Archive for April, 2014

Jennifer Senior: For parents, happiness is a very high bar (TED Talk)

Wednesday, April 16th, 2014

This talk shares Jennifer Senior’s thoughts on emotional ups and downs of being a parent. This touches on our YCISL framework where part of our objective is to deliver messages via proxy that are often filtered in direct parent-child communication.

Jennifer Senior introduces herself as the mother of a 6 year old. She advances thoughts specifically about feelings of anxiety that overcome parents. It is unfortunate that she positions this situation as a crisis – signs of a fixed mindset as opposed to a growth mindset. With a growth mindset, she might perceive the situation from a more positive standpoint. Consequently, she might understand that this is a learning experience and with a love for life-long learning, she will find intrinsic motivation (remember Daniel Pink’s mastery, autonomy and purpose?) which might make this responsibility less inconvenient.

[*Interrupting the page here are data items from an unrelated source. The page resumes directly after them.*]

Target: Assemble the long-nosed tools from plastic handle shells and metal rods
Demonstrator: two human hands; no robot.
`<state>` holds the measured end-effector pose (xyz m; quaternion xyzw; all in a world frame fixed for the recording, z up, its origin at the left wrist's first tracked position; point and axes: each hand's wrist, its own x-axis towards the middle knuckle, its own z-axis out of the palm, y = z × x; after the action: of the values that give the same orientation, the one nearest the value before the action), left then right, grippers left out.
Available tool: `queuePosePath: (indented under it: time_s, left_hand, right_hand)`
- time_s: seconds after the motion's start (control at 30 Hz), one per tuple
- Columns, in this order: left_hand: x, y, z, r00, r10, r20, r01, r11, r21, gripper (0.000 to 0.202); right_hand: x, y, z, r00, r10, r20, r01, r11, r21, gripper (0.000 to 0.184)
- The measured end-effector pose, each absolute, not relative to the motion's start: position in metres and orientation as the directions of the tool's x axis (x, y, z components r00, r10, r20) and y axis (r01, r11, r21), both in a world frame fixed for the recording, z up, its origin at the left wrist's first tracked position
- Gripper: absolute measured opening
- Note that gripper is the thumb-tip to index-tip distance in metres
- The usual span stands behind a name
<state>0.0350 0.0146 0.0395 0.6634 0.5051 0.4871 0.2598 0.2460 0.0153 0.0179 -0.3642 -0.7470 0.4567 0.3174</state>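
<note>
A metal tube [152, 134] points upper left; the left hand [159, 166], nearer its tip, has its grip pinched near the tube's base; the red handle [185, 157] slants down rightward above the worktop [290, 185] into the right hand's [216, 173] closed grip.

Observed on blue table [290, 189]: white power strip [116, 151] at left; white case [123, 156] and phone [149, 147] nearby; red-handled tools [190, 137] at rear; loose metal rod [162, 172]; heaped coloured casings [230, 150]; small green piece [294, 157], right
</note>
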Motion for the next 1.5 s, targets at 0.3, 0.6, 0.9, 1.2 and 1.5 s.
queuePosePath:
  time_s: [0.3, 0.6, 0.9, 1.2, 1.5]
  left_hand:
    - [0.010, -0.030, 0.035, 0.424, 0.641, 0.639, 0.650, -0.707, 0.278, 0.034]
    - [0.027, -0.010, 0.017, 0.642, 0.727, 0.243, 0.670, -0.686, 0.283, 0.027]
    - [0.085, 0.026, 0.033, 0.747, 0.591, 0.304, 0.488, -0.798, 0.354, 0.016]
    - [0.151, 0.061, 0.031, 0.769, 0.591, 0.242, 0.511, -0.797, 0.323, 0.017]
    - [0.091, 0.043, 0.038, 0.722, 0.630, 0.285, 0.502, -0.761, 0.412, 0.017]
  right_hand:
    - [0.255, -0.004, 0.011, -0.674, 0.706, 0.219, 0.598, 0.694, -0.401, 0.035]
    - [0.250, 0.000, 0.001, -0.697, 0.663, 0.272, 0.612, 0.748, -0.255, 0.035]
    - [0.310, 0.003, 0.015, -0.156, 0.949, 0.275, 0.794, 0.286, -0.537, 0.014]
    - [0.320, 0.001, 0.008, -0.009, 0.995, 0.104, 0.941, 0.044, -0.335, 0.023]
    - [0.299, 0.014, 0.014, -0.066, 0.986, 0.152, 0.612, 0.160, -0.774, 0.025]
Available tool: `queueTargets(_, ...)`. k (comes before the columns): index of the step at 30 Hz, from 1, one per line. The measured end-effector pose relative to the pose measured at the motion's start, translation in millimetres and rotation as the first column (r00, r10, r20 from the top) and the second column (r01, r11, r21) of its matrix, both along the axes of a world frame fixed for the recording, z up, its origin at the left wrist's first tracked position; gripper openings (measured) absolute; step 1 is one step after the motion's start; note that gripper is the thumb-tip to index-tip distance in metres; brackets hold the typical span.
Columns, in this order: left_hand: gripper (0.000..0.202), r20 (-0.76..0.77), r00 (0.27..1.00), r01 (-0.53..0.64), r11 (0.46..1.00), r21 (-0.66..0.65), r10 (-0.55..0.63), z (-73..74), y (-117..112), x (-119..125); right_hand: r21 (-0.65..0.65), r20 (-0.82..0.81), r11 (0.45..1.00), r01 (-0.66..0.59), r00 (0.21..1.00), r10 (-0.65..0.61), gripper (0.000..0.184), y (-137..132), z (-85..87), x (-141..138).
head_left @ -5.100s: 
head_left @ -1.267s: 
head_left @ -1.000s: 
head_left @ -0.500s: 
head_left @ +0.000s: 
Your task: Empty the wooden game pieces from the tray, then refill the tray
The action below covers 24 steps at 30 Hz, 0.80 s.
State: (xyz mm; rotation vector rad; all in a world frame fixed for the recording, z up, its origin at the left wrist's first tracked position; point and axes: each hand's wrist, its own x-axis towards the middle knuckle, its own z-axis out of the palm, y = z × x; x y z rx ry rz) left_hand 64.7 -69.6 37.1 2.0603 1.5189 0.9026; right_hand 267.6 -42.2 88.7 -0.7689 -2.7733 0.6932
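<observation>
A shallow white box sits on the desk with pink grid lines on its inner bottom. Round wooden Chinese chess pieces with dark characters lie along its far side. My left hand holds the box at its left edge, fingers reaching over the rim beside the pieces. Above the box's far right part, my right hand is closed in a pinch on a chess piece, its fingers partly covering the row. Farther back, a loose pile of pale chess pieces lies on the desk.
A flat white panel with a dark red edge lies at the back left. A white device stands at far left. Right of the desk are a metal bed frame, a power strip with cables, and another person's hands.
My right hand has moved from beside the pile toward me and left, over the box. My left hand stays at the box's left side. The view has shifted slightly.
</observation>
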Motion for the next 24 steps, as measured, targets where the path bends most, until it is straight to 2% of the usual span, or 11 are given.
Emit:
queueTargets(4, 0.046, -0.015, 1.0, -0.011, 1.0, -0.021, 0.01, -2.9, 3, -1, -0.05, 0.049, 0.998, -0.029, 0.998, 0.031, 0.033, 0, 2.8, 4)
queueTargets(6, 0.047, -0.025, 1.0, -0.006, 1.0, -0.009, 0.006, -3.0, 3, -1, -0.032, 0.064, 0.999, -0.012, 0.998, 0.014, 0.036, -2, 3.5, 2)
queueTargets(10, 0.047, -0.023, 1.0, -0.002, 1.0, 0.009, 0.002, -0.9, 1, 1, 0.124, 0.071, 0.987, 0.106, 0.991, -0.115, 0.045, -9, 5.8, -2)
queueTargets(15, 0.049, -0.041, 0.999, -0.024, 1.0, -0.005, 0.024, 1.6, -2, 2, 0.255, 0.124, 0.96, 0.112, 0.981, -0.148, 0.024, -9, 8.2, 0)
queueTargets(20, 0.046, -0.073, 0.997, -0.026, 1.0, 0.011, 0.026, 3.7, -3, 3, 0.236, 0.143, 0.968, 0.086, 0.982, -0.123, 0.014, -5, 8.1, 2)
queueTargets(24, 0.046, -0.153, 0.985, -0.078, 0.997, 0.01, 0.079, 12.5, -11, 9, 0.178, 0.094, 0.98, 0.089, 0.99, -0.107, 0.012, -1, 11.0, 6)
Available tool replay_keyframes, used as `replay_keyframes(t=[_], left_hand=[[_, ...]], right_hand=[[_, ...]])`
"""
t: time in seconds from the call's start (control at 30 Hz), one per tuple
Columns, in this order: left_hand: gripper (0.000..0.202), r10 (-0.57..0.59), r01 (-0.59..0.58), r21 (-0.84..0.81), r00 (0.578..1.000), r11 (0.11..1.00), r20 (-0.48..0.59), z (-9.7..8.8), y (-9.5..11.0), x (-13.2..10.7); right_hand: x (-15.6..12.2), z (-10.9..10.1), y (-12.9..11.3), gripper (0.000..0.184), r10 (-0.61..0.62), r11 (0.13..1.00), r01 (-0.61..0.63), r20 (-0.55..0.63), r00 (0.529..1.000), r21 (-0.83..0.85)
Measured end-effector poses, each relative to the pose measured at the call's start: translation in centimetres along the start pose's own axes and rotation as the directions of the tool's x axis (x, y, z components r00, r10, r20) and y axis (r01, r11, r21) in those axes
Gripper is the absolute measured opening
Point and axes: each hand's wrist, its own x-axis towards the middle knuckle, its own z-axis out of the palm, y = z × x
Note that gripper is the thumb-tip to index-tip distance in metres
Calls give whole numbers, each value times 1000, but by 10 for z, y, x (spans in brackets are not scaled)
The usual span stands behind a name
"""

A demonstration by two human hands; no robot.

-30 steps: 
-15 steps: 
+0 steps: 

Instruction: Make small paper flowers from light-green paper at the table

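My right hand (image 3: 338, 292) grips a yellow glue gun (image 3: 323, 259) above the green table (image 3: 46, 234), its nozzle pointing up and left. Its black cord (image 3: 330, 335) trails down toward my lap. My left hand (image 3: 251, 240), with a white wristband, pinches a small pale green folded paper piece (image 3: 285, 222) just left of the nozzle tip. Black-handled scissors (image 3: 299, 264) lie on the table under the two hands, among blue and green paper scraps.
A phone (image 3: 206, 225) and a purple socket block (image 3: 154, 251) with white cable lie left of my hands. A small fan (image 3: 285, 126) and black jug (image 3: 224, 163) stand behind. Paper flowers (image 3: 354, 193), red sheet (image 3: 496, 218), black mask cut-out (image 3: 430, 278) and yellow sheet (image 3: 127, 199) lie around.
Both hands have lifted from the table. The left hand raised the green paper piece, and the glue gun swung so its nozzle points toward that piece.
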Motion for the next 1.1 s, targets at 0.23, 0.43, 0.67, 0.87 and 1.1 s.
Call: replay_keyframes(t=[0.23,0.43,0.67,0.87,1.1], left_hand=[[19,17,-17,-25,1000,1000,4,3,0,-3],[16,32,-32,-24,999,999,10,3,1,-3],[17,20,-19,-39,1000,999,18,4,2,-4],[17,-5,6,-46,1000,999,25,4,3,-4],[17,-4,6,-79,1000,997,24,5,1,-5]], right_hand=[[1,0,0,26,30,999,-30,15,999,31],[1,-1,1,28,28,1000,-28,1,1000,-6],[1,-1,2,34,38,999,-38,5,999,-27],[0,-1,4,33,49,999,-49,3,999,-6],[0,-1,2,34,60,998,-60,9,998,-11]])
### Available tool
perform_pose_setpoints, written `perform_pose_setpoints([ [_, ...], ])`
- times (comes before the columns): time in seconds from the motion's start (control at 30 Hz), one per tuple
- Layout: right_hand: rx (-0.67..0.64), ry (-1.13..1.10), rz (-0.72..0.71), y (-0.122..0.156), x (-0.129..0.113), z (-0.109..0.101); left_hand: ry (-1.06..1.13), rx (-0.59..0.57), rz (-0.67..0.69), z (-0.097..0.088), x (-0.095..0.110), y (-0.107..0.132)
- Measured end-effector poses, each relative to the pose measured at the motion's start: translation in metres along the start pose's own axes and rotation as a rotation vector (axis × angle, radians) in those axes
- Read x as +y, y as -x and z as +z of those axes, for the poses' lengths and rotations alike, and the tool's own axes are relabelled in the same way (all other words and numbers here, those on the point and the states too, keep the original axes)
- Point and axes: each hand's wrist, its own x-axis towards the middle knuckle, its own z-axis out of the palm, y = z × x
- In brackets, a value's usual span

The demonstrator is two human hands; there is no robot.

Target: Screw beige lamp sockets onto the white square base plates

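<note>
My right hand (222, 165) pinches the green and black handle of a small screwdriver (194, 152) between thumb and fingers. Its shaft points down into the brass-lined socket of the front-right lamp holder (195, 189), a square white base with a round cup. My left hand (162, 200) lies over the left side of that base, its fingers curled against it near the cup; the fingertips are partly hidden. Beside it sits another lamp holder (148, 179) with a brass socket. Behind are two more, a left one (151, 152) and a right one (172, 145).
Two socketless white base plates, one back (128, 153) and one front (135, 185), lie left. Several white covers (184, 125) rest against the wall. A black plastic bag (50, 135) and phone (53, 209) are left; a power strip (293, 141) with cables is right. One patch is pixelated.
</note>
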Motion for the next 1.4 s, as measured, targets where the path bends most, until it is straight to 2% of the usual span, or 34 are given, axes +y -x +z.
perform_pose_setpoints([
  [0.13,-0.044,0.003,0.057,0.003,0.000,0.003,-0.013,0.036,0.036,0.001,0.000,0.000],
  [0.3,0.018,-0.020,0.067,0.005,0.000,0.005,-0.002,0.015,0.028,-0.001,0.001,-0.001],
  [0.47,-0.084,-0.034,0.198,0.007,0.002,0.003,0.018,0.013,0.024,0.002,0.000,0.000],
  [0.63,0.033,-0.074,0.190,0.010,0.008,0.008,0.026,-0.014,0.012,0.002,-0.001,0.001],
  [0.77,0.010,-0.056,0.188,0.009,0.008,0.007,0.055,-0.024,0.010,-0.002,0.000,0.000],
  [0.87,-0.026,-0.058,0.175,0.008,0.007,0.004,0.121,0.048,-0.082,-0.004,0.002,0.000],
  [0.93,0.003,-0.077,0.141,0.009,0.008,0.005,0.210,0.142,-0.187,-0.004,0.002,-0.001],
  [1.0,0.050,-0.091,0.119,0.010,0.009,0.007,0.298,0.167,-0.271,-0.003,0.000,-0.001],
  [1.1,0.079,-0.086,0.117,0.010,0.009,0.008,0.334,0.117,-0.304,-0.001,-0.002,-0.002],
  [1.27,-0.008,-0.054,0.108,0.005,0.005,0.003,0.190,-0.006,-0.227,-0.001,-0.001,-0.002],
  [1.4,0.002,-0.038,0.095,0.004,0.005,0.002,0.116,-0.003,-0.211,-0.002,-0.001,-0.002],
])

There is no single correct interpretation of this situation. I am confident approximately half of ALL parents (regardless of class, culture and means) feel that they are in varying degrees of a crisis or close to it – the cohort that this speaker has identified. But that is to say that there is another half that is finding sensibility, fulfillment and unparalleled joy, and want more! Having and raising children is the ultimate life experience, and one should not expect a categorically unified experience for all parents. There is no comparison to the “stress” level of non-parents – an apple and oranges comparison.

To borrow a thought from another TED Talk title “Should you live for your résumé … or your eulogy?” by David Brooks: parenting should not be judged by day-to-day results but the outcome with which the parent will be remembered. It is the long-term effect of communication and active listening that makes parenting so vital and distinctive. We emphasize this through our YCISL program. Parenting is a leadership role where KI + EI = LI is as relevant as anywhere else.